ASSIGNED TASK ▸
Go over the material below and report every line that contains the word "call".

AVAILABLE DATA ▸
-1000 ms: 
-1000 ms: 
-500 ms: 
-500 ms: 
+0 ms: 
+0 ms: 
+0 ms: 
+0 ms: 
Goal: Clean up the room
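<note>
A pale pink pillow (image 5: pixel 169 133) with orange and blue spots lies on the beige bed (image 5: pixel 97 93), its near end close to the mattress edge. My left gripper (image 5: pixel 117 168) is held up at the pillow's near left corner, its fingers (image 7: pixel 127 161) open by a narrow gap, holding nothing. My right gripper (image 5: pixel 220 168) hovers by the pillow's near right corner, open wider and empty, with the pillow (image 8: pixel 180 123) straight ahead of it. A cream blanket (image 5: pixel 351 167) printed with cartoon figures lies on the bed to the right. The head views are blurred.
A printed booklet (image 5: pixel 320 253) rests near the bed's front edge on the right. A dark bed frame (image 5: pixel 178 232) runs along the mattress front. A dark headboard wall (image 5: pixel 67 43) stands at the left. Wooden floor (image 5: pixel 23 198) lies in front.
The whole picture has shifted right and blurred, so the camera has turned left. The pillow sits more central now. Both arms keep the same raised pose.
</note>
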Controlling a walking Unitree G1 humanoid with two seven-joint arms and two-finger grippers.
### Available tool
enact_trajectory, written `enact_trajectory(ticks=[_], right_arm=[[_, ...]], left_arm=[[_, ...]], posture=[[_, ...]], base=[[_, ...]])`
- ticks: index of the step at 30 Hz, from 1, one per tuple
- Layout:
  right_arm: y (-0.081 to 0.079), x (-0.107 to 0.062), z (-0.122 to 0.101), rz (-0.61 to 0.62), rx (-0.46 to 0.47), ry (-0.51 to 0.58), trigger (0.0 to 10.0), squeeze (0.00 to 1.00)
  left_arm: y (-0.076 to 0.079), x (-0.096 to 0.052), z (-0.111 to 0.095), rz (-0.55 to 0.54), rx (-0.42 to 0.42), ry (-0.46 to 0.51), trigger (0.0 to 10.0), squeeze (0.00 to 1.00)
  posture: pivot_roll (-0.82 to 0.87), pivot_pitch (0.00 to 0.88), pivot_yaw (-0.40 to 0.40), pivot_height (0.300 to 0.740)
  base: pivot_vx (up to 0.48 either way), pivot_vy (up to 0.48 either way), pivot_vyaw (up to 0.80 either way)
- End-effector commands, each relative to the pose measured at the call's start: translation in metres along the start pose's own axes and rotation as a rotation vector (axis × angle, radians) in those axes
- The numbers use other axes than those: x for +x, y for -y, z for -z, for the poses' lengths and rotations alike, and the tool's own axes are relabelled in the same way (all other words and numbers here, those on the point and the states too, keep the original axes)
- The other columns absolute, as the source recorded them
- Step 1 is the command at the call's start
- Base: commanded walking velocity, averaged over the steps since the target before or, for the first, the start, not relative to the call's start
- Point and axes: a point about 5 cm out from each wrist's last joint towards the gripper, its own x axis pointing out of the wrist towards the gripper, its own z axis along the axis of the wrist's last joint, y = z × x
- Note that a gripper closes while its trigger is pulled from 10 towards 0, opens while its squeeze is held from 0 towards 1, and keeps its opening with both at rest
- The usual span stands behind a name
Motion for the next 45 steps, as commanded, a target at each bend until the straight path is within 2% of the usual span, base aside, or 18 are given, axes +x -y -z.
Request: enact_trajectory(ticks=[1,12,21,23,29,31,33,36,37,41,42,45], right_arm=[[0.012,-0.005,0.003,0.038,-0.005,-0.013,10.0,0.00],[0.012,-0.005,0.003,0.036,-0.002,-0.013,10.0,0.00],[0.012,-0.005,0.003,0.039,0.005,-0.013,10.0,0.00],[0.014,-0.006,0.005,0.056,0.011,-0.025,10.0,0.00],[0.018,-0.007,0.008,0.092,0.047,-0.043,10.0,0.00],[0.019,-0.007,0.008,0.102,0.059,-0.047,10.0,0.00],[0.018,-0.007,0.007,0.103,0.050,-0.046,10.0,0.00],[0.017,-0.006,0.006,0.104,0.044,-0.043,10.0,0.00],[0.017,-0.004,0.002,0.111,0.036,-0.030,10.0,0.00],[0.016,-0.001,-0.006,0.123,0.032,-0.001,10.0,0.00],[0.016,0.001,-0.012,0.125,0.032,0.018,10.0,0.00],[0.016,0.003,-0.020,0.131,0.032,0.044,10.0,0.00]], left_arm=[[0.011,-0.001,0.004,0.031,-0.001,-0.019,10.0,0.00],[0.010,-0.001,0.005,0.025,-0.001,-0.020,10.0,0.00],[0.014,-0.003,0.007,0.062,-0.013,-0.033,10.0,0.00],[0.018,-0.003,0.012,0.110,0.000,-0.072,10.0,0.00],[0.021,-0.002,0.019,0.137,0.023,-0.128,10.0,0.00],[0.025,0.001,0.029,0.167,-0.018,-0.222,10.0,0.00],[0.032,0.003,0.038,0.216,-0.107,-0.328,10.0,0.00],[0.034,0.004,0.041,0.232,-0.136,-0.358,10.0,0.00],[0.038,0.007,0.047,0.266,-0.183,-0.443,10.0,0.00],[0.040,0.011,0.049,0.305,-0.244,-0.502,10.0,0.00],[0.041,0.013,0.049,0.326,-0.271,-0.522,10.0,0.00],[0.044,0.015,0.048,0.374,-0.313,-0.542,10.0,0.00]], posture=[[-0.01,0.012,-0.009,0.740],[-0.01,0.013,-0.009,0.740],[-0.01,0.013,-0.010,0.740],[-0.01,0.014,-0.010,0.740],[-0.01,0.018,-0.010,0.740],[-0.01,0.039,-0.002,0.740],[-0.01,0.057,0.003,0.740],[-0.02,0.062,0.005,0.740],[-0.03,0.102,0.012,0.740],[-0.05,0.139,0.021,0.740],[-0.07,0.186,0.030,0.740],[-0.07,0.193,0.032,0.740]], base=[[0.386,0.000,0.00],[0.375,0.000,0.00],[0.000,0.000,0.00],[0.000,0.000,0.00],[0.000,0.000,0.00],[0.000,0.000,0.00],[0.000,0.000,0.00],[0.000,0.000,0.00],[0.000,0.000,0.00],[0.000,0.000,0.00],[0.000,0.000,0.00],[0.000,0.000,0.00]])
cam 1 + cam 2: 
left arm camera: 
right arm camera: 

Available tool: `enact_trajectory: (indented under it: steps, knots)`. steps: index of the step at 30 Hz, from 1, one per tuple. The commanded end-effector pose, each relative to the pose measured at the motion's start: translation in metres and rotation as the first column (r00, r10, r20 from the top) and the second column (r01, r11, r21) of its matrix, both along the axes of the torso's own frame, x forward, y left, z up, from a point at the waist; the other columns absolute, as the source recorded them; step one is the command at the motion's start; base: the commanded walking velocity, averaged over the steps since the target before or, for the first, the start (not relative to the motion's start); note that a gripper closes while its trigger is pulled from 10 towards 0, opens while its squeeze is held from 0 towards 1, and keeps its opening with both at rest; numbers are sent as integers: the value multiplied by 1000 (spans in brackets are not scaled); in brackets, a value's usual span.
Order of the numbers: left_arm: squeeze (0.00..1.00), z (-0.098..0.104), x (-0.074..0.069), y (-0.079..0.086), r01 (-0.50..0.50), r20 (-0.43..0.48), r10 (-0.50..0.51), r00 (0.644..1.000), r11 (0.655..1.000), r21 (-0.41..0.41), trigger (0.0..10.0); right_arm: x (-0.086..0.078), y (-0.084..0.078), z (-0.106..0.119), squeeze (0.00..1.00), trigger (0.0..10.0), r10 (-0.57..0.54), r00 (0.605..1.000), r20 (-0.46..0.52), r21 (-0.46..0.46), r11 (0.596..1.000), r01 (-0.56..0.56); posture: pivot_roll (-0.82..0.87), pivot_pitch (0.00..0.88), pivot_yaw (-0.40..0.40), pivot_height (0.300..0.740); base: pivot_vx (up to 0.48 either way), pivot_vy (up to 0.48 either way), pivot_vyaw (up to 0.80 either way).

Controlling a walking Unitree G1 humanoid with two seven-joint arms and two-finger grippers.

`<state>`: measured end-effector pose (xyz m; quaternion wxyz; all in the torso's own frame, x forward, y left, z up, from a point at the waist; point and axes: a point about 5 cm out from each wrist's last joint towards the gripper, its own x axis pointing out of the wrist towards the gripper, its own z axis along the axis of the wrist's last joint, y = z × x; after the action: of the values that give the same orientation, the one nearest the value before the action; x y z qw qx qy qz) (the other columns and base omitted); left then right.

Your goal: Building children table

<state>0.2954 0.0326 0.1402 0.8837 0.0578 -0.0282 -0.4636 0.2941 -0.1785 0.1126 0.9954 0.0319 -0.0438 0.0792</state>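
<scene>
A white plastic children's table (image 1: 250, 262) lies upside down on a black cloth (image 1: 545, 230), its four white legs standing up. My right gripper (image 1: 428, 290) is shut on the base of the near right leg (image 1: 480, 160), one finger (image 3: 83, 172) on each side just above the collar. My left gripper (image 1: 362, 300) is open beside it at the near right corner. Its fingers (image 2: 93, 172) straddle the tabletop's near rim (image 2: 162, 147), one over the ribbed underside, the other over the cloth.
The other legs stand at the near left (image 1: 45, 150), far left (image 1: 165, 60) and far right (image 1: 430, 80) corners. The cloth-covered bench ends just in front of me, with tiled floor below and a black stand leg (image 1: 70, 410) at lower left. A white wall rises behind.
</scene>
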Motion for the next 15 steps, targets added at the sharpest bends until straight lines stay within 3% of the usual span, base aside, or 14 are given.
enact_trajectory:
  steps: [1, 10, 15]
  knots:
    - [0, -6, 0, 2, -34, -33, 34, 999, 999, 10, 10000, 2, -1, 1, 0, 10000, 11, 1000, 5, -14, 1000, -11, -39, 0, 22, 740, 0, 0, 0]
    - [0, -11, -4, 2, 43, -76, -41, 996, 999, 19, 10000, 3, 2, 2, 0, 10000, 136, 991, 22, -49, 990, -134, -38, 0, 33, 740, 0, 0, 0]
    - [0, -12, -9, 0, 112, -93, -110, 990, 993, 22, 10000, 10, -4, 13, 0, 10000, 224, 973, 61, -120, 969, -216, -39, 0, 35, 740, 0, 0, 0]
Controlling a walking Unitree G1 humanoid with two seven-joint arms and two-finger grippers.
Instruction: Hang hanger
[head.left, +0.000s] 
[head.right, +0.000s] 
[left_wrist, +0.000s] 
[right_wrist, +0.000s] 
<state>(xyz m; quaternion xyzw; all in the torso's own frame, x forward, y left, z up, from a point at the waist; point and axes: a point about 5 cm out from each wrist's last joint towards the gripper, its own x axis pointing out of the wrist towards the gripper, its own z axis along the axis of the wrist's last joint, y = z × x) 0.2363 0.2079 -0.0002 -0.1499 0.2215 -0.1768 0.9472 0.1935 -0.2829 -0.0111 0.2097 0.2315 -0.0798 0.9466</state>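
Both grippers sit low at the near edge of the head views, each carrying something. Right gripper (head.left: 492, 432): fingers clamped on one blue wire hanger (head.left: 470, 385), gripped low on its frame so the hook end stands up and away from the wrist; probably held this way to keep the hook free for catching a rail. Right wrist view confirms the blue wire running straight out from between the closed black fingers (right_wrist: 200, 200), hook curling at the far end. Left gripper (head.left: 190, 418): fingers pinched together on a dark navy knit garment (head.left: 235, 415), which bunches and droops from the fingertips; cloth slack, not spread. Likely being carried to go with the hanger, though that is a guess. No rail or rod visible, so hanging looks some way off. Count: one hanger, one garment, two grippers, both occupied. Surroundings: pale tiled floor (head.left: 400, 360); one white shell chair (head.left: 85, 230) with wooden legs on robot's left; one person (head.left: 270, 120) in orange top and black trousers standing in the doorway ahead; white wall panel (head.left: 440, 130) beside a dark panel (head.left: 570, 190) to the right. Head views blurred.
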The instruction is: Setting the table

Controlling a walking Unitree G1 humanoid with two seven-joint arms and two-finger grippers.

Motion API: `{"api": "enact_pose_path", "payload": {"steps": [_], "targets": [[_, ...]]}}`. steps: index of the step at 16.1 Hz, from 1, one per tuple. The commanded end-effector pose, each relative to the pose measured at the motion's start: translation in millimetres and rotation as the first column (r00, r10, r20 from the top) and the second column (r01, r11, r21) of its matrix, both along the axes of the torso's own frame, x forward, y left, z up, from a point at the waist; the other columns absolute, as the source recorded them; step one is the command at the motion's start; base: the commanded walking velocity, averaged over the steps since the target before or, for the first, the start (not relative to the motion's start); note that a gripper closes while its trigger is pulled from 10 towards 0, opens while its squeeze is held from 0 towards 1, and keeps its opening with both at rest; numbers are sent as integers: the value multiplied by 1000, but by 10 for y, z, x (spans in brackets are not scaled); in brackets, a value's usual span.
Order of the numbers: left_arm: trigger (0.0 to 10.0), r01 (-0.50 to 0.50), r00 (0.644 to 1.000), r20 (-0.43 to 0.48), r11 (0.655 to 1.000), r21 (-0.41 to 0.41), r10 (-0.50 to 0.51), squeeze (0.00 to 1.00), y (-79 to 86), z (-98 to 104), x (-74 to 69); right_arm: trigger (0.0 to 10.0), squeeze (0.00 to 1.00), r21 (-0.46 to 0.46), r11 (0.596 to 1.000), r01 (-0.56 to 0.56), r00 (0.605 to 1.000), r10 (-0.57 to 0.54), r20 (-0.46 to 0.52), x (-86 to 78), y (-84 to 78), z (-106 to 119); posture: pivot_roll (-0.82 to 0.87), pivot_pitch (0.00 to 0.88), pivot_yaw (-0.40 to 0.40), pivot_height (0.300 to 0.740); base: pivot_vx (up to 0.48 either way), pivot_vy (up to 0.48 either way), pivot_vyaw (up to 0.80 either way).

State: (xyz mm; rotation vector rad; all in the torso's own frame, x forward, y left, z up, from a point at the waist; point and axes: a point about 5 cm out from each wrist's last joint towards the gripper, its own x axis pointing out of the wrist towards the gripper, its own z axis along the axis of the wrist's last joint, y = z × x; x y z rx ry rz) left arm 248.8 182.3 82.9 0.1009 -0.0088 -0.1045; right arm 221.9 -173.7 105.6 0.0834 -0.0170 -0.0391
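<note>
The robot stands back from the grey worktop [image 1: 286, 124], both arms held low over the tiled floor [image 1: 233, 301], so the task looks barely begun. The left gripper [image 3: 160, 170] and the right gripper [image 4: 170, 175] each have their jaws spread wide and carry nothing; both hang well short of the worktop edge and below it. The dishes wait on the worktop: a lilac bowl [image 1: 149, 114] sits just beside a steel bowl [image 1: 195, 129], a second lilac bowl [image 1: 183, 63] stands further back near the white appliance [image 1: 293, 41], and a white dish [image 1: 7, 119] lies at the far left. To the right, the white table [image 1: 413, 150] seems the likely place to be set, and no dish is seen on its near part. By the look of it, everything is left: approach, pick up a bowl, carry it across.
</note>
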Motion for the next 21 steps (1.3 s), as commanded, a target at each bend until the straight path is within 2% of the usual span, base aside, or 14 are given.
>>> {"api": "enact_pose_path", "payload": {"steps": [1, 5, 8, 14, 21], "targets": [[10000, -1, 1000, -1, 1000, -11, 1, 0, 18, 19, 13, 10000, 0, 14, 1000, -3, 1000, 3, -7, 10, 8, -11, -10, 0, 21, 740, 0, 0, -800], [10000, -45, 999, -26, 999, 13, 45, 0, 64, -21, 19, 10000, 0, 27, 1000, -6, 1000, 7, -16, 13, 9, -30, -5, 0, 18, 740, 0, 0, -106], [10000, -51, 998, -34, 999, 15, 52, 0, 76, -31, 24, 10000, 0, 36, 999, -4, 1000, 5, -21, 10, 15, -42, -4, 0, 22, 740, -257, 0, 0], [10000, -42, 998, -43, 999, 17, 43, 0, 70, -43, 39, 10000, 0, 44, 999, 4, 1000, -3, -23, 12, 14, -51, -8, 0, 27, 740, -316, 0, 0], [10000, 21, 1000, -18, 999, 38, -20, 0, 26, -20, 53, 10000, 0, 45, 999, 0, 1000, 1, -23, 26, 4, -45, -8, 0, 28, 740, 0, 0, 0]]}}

ANSWER SECTION ▸
- End-effector commands, each relative to the pose measured at the call's start: translation in metres along the start pose's own axes and rotation as a rotation vector (axis × angle, radians) in those axes
- Step 1 is the command at the call's start
- Base: commanded walking velocity, averaged over the steps since the target before or, for the first, the start, not relative to the call's start

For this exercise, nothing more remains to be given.